The conditions highlighted in the report have been superseded, both in terms of the shortage of GPs and the additional and intolerable workload of those who remain. However, more recent findings from this presentation reveal the deepening crisis ahead of GP shortages in rural NSW. Wellington NSW currently has a population of 10,000 and yet only one doctor practices in the local hospital. In the next 5-10 years, at least 43 small communities in the state are at risk of losing general practitioner services altogether.
President of the Royal Australian College of General Practitioners for South Australia and the Northern Territory Dr Zakaira Baig said NewsGP earlier this year that labor shortages were “becoming an Australia-wide problem”. Baig said attracting young doctors and medical students to general practice remains the biggest challenge as they have lost interest in pursuing careers in the field.
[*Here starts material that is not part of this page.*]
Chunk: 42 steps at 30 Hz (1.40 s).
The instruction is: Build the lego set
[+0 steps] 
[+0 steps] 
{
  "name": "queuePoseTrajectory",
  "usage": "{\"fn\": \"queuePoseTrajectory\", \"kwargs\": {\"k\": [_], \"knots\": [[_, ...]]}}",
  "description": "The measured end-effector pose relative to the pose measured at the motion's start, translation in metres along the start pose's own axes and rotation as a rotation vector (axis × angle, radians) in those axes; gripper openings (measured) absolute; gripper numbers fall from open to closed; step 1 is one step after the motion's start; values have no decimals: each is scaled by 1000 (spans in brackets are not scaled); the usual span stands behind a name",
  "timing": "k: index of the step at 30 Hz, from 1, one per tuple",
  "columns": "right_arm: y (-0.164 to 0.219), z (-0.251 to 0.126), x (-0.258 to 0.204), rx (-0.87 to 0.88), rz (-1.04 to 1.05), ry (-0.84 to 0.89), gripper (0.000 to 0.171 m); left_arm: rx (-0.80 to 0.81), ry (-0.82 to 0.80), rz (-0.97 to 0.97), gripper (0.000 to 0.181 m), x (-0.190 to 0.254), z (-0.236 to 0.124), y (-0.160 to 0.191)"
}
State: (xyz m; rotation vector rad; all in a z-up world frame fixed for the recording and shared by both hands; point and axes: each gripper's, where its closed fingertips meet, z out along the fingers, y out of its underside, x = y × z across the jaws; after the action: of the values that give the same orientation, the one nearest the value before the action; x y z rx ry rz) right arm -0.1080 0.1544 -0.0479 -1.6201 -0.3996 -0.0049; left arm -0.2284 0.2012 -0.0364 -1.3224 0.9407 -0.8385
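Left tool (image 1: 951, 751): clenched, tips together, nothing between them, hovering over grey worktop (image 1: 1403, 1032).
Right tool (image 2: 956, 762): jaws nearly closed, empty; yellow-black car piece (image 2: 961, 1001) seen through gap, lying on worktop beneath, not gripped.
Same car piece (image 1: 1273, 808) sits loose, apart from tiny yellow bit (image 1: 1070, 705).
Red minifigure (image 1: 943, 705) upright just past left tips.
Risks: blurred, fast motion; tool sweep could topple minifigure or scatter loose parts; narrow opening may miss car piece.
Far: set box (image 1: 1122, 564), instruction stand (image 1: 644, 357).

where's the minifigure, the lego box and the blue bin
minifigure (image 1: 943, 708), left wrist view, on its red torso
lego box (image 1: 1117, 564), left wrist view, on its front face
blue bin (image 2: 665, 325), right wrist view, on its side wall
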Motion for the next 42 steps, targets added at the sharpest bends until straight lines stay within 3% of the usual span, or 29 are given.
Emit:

“There are multiple reasons for this,” Baig said. Among them are “the large disparity in remuneration of the GP and other specialists; while GPs are recognized as specialists, GPs are not paid the same. Young doctors often have relationships, there are no job opportunities for their partners if they go to the countryside… so they don’t want to go to the countryside unless there are special incentives. [There are also] limited training opportunities for children of rural GPs. Many move to cities for this reason when their children grow up.
Many doctors choose to work in areas that are already well served by general practitioners to avoid professional isolation and expected overwork.
A study by the Australian Institute of Health and Welfare, published just before the pandemic began in late 2019, revealed that “on average, Australians living in rural and remote areas have shorter lives, higher rates of disease and injuries and poorer access to and use of health services compared to people living in urban areas’.
The report concludes that poorer health outcomes in rural and remote areas may be due to a range of factors, including differences in lifestyle and levels of educational and employment disadvantage, but also limited access to health services. services.
Funding for primary care has not increased for eight years. Patient discounts for GP services have been frozen since 2014 by the Abbott coalition government after the Gillard Labor government introduced them as a “temporary” budget measure in 2013.
The result is that GPs are being forced to charge patients ‘gap fees’ to make up for the funding cuts, putting the crisis on the backs of the working class. With the rapidly rising cost of living due to inflation, many people have to forego health care because they cannot afford the costs with dire consequences for the health and well-being of ordinary people. This means that without treatment, preventable medical conditions progress and become chronic or life-threatening.
Albania’s new Labor government promised during the election campaign to inject very limited funds into health care. But within weeks of forming government, Labor has instead nominated health as one of the key areas for spending cuts, as the national debt built up by handouts to big business over the past two years is paid off by further destruction of basic services.
There is no solution to the health care crisis that is being exacerbated on many fronts, by big business governments or the capitalist system. It is up to the working class to fight for an alternative.
The Socialist Equality Party is calling on workers to form rank-and-file committees, independent of corporate unions, in health workplaces across the country, as well as in regional, rural and urban areas.
These committees should be established to unite all health workers in a common struggle for decent staff pay and conditions and high-quality, free public health care for all. This posits the need for an alternative, socialist perspective aimed at reorganizing society to meet social needs rather than the profits of big business and banks.